DATA EXCERPT →

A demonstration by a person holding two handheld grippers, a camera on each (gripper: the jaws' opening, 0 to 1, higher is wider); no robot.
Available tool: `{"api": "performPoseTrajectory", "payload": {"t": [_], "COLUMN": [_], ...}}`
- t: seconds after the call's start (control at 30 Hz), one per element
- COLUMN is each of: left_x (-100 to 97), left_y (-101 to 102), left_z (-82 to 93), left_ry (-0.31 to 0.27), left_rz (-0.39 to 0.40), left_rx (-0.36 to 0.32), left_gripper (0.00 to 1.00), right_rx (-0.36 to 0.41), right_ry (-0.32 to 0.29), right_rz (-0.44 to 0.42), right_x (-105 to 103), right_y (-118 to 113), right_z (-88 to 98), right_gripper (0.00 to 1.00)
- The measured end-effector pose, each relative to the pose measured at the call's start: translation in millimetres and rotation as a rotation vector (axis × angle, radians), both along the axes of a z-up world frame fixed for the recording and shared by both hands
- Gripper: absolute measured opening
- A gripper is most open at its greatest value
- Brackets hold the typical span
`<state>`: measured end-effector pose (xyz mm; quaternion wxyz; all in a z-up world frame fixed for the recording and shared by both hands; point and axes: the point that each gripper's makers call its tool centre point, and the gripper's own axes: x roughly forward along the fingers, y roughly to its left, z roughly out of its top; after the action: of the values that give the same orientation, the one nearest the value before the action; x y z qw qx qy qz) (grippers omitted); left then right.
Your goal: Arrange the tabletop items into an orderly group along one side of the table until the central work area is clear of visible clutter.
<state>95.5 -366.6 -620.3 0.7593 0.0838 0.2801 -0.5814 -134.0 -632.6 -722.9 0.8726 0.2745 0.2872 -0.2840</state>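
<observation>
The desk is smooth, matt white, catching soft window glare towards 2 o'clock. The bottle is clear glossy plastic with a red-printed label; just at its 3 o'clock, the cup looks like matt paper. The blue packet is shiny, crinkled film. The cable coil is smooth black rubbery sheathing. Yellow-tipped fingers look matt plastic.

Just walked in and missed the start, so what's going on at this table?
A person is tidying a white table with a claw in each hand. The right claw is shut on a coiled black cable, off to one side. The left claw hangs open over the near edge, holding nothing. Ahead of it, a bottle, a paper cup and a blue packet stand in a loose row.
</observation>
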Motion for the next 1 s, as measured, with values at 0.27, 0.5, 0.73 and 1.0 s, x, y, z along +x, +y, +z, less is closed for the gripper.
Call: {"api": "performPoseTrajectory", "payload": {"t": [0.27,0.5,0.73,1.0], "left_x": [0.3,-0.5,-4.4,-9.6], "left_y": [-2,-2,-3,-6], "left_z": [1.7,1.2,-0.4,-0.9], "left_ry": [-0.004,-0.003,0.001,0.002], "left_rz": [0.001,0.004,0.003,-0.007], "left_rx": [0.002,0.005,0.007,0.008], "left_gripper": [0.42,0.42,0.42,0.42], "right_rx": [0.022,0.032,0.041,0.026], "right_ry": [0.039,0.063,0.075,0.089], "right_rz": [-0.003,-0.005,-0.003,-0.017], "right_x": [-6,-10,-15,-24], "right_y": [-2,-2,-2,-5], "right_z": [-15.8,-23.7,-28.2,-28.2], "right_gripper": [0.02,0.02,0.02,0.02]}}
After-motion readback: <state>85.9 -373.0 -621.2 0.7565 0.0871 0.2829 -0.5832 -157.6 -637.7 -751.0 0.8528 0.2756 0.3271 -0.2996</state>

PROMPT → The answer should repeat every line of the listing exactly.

RESULT OF THE TASK →
A demonstration by a person holding two handheld grippers, a camera on each (gripper: the jaws' opening, 0 to 1, higher is wider); no robot.
Available tool: `{"api": "performPoseTrajectory", "payload": {"t": [_], "COLUMN": [_], ...}}`
- t: seconds after the call's start (control at 30 Hz), one per element
- COLUMN is each of: left_x (-100 to 97), left_y (-101 to 102), left_z (-82 to 93), left_ry (-0.31 to 0.27), left_rz (-0.39 to 0.40), left_rx (-0.36 to 0.32), left_gripper (0.00 to 1.00), right_rx (-0.36 to 0.41), right_ry (-0.32 to 0.29), right_rz (-0.44 to 0.42), right_x (-105 to 103), right_y (-118 to 113), right_z (-88 to 98), right_gripper (0.00 to 1.00)
- The measured end-effector pose, each relative to the pose measured at the call's start: translation in millimetres and rotation as a rotation vector (axis × angle, radians), both along the axes of a z-up world frame fixed for the recording and shared by both hands
- Gripper: absolute measured opening
- A gripper is most open at its greatest value
- Brackets hold the typical span
`<state>`: measured end-effector pose (xyz mm; quaternion wxyz; all in a z-up world frame fixed for the recording and shared by both hands; point and axes: the point that each gripper's makers call its tool centre point, and the gripper's own axes: x roughly forward along the fingers, y roughly to its left, z roughly out of its top; after the action: of the values that give the same orientation, the one nearest the value before the action; x y z qw qx qy qz) (grippers omitted); left then right.
Your goal: Arrange the tabletop items into an orderly group along one side of the table until the central work area is clear of visible clutter.
<state>95.5 -366.6 -620.3 0.7593 0.0838 0.2801 -0.5814 -134.0 -632.6 -722.9 0.8726 0.2745 0.2872 -0.2840</state>
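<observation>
The desk is smooth, matt white, catching soft window glare towards 2 o'clock. The bottle is clear glossy plastic with a red-printed label; just at its 3 o'clock, the cup looks like matt paper. The blue packet is shiny, crinkled film. The cable coil is smooth black rubbery sheathing. Yellow-tipped fingers look matt plastic.

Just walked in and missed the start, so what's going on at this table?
A person is tidying a white table with a claw in each hand. The right claw is shut on a coiled black cable, off to one side. The left claw hangs open over the near edge, holding nothing. Ahead of it, a bottle, a paper cup and a blue packet stand in a loose row.
</observation>
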Motion for the next 1 s, as measured, with values at 0.27, 0.5, 0.73 and 1.0 s, x, y, z along +x, +y, +z, less is closed for the gripper.
Call: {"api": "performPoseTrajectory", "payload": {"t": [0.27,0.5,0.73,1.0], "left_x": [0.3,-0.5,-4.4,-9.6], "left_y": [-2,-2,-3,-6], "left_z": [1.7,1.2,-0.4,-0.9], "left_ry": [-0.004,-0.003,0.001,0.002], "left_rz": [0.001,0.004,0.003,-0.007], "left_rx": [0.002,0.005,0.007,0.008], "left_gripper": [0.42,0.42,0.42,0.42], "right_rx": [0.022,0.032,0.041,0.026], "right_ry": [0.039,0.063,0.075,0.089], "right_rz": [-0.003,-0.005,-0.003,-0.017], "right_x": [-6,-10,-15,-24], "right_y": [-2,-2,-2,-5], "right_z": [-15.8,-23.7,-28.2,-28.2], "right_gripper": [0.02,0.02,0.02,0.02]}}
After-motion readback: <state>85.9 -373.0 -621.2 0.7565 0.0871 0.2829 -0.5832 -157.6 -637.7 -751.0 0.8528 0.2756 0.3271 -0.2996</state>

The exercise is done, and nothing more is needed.